IF DOING GOOD WORKS RATHER THAN BUSINESS, BE CLEAR
It is possible that the Walmart story began when a predecessor manager from 16 years ago provided a position and allowed the presence of a job coach as part of an effort to give a helping hand to the community and to “help out” and “do good” rather than to employ necessary labor. Conceivably, in this context, when the next manager wants to end the charity works, the plaintiff can turn the story around and argue that the arrangement was an employment accommodation for a disability and that he was entitled for it to continue. While the ADA does not require acts of charity, failure to clarify the nature and intent of certain relationships could allow a latter day plaintiff to spin charity into a legal obligation as the lack of documentation clarifying the parties’ intent could allow for many alternative versions of history.

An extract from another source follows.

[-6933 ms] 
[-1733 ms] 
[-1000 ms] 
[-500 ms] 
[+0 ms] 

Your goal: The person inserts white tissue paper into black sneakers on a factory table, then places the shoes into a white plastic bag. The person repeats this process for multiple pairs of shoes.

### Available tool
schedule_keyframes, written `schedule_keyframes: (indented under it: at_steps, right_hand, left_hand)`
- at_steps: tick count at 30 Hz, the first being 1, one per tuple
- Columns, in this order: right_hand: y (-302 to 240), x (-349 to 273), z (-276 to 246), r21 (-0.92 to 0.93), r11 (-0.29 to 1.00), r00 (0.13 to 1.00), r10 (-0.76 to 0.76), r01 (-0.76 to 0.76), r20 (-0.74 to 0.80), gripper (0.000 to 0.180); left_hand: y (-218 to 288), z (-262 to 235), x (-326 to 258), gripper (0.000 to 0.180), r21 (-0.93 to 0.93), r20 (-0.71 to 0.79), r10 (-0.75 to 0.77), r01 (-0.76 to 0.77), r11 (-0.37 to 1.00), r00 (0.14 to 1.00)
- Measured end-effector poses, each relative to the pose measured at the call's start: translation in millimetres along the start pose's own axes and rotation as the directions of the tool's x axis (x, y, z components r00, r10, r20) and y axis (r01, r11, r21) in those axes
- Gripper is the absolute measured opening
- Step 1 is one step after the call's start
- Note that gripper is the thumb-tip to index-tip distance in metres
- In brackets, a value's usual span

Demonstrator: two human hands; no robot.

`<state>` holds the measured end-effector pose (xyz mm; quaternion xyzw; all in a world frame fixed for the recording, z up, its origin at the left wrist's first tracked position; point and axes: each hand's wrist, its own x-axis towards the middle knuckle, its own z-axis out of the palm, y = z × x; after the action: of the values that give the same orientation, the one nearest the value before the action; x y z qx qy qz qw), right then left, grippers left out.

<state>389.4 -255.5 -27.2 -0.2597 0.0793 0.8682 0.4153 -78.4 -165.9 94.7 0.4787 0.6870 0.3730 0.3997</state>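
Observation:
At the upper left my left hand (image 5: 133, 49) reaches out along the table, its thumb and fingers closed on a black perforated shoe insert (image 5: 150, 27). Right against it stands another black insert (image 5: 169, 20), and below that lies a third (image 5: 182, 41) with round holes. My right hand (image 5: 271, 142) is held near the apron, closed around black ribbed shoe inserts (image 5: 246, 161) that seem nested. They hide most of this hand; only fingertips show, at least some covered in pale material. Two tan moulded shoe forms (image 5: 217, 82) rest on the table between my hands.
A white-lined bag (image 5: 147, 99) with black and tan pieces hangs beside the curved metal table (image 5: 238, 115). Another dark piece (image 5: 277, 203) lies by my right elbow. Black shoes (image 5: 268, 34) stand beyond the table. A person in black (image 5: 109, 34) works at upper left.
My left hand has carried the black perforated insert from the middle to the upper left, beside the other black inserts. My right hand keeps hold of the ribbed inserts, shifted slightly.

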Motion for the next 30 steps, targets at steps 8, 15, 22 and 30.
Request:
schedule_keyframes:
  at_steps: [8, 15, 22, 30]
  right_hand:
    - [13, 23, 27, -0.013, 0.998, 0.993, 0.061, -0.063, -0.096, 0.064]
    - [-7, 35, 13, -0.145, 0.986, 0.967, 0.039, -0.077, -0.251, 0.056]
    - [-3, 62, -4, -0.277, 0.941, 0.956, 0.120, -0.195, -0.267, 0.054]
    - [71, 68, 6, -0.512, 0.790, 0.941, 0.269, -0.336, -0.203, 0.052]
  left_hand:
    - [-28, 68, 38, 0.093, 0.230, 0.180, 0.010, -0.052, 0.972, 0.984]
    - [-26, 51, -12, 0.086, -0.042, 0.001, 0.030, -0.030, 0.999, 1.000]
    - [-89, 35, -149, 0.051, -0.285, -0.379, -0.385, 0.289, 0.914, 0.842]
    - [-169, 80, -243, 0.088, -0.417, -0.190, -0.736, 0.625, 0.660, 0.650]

The answer is not to always reject job coaches but to consider them objectively and from a business perspective rather than from a charitable perspective. The parties should always communicate clearly and comprehensive so that the need is clear, the essential job duties are clear, and the accommodation is specifically tailored to fill the need in order for the employee to meet the duties. At the end of the day, the employee must be able to perform all the essential functions of the job either with or without a reasonable accommodation. Having someone else do the employee’s job is typically not a reasonable accommodation and it would likely would constitute an undue burden. The parties understanding of any accommodation, including if such were to include the provision of a job coach, should be clear from the beginning to avoid turning the job coach into a second employee and to protect the employer from further undue burden.
PROCEED WITH CAUTION IN GOOD FAITH.
If the employee cannot do all the essential functions of the job with or without a reasonable accommodation, the employer ultimately is entitled to terminate employment. But you not get to that point with a good faith interactive process. Proceed with deliberate caution.